Juvenile Justice is currently using the Bail Assistance Line and intensive bail supervision in an attempt to reduce the juvenile remand population. The Bail Assistance Line is an after-hours service for police who are considering granting conditional bail to young persons who are in their custody but who cannot be released as they cannot meet their bail conditions. The Bail Assistance Line was established as a result of Justice Wood's Special Commission of Inquiry into Child Protection Services in New South Wales. The service aims to reduce the increasing numbers of young people being held on remand who can be safely supervised on bail in the community more cost effectively and efficiently. 

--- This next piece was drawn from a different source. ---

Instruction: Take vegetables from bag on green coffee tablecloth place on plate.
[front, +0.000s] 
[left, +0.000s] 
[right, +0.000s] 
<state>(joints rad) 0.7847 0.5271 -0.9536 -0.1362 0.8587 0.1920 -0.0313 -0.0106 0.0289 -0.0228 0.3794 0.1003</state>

The period between arrest and sentencing presents a unique window of opportunity for Juvenile Justice to intervene effectively, with the cooperation of other agencies such as Community Services and the New South Wales Police Force, in order to divert young people from unnecessary incarceration. Police contact the Bail Assistance Line when they are considering conditional bail but are unable to locate a responsible adult, transport or appropriate accommodation. Bail coordinators are able to assist police and, where possible, attend police stations and interview the young person, with the aim of locating a responsible adult, providing safe transport and/or arranging accommodation services. The priority target group is young people 10 to 17 years of age and, in particular, young people who are under 14 years of age, with a focus on Indigenous young people. 

Integral to the successful diversion of young people from custody is the provision of services including transport, accommodation and case support. Selected non-government organisations, including CatholicCare and Life Without Barriers, support the Bail Assistance Line through the provision of bail-related services such as transport, accommodation and case support for both Indigenous and non-Indigenous young people. The Bail Assistance Line operates between the hours of 4.00 p.m. and 3.00 a.m. every day, including Christmas, in metropolitan Sydney and the Newcastle-Hunter region. These areas were identified through Juvenile Justice statistics as showing high rates of remand due to a young offender's inability to meet his or her bail conditions. 

Following an analysis of demand for services, resources providing supported accommodation for the 
Dubbo pilot were diverted to enhance bed availability for metropolitan Sydney in September 2011. Police within the Dubbo area are still able to access telephone services from the Bail Assistance Line. Juvenile Justice is currently reviewing the implementation of the operation of the Bail Assistance Line to identify barriers to and options for increasing referrals by police. One of the issues being considered as part of this process is the potential for police to refer young people with minor breaches of bail conditions to be dealt with without arresting and detaining the young person and for referrals to the Bail Assistance Line to be considered as a first option in such cases. 

When requested by the court, Juvenile Justice provides intensive bail supervision with the aim of supporting young people to be released on bail and into supervision in the community. Community-based staff work with young people, court officials and other service providers to ensure that, where appropriate, young people are able to remain in the community whilst being supervised for compliance with bail conditions. Bail supervision aims to provide practical diversionary support as well as being a more cost-effective alternative to custody. The New South Wales Government is committed to ensuring that the spirit and intent of the original bail legislation is reflected in the current law. I have outlined some concerning trends in relation to bail and remand. I have also expressed concern regarding the complexity of the current law. These issues must be addressed and I look forward to considering the recommendations of the New South Wales Law Reform Commission review, which is due next month.